Academic \Ac`a*dem"ic\, Academical \Ac`a*dem"ic*al\, a. [L. academicus: cf. F. acad['e]migue. See Academy.]

  1. Belonging to the school or philosophy of Plato; as, the Academic sect or philosophy.

  2. Belonging to an academy or other higher institution of learning; scholarly; literary or classical, in distinction from scientific. ``Academic courses.''
    --Warburton. ``Academical study.''
    --Berkeley.

Wiktionary
academical

a. 1 (context rare English) Belonging to the school of Plato; believing in Plato's philosophy; sceptical . (First attested in the late 16th century.) 2 Pertaining to a university or other form of higher education. (First attested in the late 16th century.) n. (context pluralonly English) Academic dress, consisting of a cap and gown. (First attested in the early 19th century.)

Usage examples of "academical".

Petrified in art, they accept to the very letter the symbolism of the academical dithyrambic, which places an aureola about the heads of poets, and, persuaded that they are gleaming in their obscurity, wait for others to come and seek them out.

Still, he so nearly made himself a Venetian that, as opposed to the Dutch academical chiaroscurists, he is to be considered a Venetian altogether.

James Thomson, was the author of several mathematical text-books, and occupied for some time the position of lecturer on mathematics at the Royal Academical Institute in Belfast, from whence he was transferred to the mathematical professorship of Glasgow University.
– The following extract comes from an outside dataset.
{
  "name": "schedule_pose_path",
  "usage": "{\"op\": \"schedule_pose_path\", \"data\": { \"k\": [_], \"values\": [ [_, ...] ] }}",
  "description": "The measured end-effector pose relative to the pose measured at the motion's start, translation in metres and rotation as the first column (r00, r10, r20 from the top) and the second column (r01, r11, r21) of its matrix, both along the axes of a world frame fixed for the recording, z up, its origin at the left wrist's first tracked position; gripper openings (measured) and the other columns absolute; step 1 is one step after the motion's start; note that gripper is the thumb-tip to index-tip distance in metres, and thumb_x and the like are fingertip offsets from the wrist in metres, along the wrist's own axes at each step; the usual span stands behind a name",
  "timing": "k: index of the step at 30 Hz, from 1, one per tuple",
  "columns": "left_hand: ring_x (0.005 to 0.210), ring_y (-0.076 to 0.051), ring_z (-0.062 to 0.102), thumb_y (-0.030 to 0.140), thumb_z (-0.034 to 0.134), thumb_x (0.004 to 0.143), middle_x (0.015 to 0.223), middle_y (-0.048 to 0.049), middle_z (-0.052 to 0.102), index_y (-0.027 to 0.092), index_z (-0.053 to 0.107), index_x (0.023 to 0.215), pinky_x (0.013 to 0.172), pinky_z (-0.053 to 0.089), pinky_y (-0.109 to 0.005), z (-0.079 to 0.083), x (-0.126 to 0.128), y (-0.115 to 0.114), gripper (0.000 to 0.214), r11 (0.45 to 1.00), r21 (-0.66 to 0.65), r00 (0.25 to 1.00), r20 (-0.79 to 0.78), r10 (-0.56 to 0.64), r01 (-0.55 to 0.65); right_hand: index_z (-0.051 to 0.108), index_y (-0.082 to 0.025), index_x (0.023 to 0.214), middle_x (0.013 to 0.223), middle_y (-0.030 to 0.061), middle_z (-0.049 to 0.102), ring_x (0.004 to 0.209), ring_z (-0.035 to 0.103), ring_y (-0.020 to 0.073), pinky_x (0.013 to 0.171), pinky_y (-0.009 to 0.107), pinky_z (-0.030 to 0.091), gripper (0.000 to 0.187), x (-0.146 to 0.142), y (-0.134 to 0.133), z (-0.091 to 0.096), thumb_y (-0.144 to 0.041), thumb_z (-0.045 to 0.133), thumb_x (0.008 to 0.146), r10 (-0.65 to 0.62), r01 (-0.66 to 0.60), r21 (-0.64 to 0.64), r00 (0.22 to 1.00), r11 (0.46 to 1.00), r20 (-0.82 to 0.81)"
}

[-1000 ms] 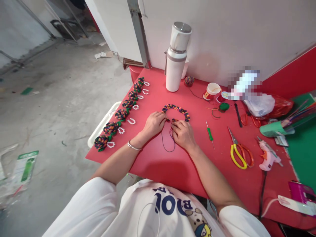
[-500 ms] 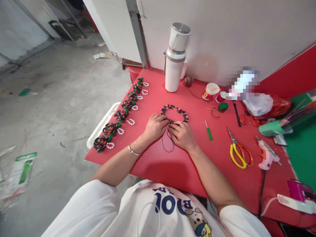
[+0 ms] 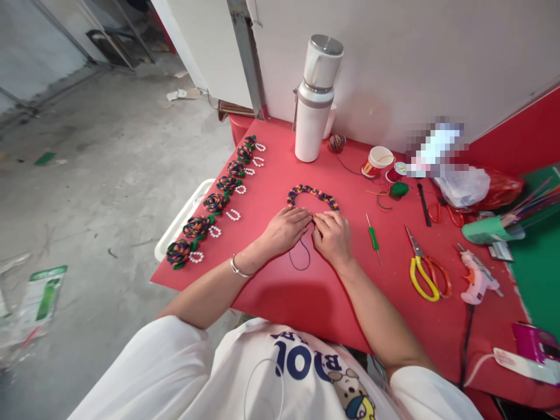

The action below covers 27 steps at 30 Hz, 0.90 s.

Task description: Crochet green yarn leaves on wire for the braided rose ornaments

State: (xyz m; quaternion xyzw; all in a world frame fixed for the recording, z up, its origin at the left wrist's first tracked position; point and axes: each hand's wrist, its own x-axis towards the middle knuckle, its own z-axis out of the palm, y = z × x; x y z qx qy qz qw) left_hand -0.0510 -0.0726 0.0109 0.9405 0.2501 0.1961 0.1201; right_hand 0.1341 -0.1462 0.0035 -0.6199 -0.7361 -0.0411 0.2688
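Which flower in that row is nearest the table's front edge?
The end flower, by the front left corner of the table; the other six lie farther back.

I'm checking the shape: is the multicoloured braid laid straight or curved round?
Curved: the braid arcs between the left hand and right hand; I cannot tell whether its hidden ends meet.

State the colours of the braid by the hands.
Mottled: dark strands, navy or black, with bright orange among them. The braid shows best in the head view.
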Motion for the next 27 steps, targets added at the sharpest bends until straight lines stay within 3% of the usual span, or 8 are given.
{"op": "schedule_pose_path", "data": {
  "k": [11, 15, 18, 21, 24, 27],
  "values": [
    [0.145, -0.033, 0.049, 0.056, 0.046, 0.102, 0.154, -0.0174, 0.054, 0.014, 0.052, 0.149, 0.121, 0.033, -0.053, -0.001, -0.004, -0.008, 0.064, 1.0, 0.028, 0.992, -0.125, 0.011, -0.008, 0.072, -0.019, 0.129, 0.137, 0.0114, 0.07, 0.13, 0.058, 0.0302, 0.11, 0.049, 0.048, 0.039, 0.002, -0.002, -0.001, -0.022, 0.048, 0.098, -0.059, 0.059, -0.066, 0.998, 0.996, -0.006],
    [0.148, -0.034, 0.046, 0.068, 0.043, 0.098, 0.156, -0.0183, 0.051, 0.014, 0.048, 0.152, 0.122, 0.031, -0.054, -0.003, -0.005, -0.014, 0.076, 1.0, 0.028, 0.993, -0.115, 0.015, -0.011, 0.062, -0.014, 0.141, 0.153, 0.0136, 0.058, 0.145, 0.049, 0.0305, 0.122, 0.051, 0.038, 0.047, 0.001, 0.001, 0.004, -0.03, 0.038, 0.104, -0.126, 0.125, -0.1, 0.992, 0.987, -0.002],
    [0.147, -0.036, 0.046, 0.074, 0.043, 0.094, 0.156, -0.0208, 0.051, 0.011, 0.048, 0.152, 0.123, 0.029, -0.056, -0.006, -0.005, -0.016, 0.085, 0.999, 0.039, 0.995, -0.098, 0.015, -0.011, 0.048, -0.01, 0.152, 0.165, 0.0139, 0.043, 0.157, 0.034, 0.028, 0.129, 0.05, 0.029, 0.056, -0.002, 0.013, 0.012, -0.037, 0.033, 0.106, -0.056, 0.054, -0.156, 0.998, 0.986, -0.007],
    [0.148, -0.036, 0.045, 0.076, 0.041, 0.094, 0.155, -0.0229, 0.05, 0.009, 0.052, 0.148, 0.125, 0.026, -0.058, -0.009, -0.005, -0.017, 0.087, 0.998, 0.062, 0.995, -0.097, 0.024, -0.018, 0.035, -0.004, 0.159, 0.169, 0.018, 0.031, 0.161, 0.024, 0.0278, 0.131, 0.046, 0.026, 0.07, -0.004, 0.034, 0.016, -0.05, 0.032, 0.105, 0.056, -0.053, -0.319, 0.998, 0.946, 0.0],
    [0.149, -0.036, 0.043, 0.078, 0.041, 0.092, 0.158, -0.0233, 0.047, 0.008, 0.049, 0.151, 0.126, 0.026, -0.057, -0.012, -0.004, -0.018, 0.092, 0.998, 0.063, 0.994, -0.108, 0.027, -0.021, 0.032, 0.0, 0.159, 0.17, 0.0231, 0.026, 0.162, 0.02, 0.0327, 0.131, 0.05, 0.02, 0.081, -0.006, 0.05, 0.013, -0.059, 0.03, 0.104, 0.009, 0.004, -0.426, 1.0, 0.905, 0.029],
    [0.151, -0.035, 0.04, 0.08, 0.043, 0.09, 0.159, -0.0235, 0.046, 0.009, 0.046, 0.153, 0.127, 0.024, -0.055, -0.014, -0.004, -0.019, 0.094, 0.998, 0.049, 0.994, -0.108, 0.036, -0.031, 0.034, -0.004, 0.159, 0.171, 0.0213, 0.023, 0.162, 0.018, 0.0331, 0.131, 0.052, 0.018, 0.081, -0.006, 0.055, 0.008, -0.062, 0.03, 0.103, -0.02, 0.038, -0.416, 0.999, 0.909, 0.047]
  ]
}}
He met with the tragedies of Racine at a moment when the reputation of that poet had sunk to its lowest point, and, totally indifferent to the censure of the academical sanhedrim, he extolled him as a master-anatomist of the human heart.

There is, indeed, a more mitigated scepticism or academical philosophy, which may be both durable and useful, and which may, in part, be the result of this Pyrrhonism, or excessive scepticism, when its undistinguished doubts are, in some measure, corrected by common sense and reflection.

The students wear scarlet gowns and the professors black, which is, I believe, the academical dress in all the Scottish universities, except that of Edinburgh, where the scholars are not distinguished by any particular habit.

That academical honours, or any others should be conferred with exact proportion to merit, is more than human judgment or human integrity have given reason to expect.

The division of the academical year into one session, and one recess, seems to me better accommodated to the present state of life, than that variegation of time by terms and vacations derived from distant centuries, in which it was probably convenient, and still continued in the English universities.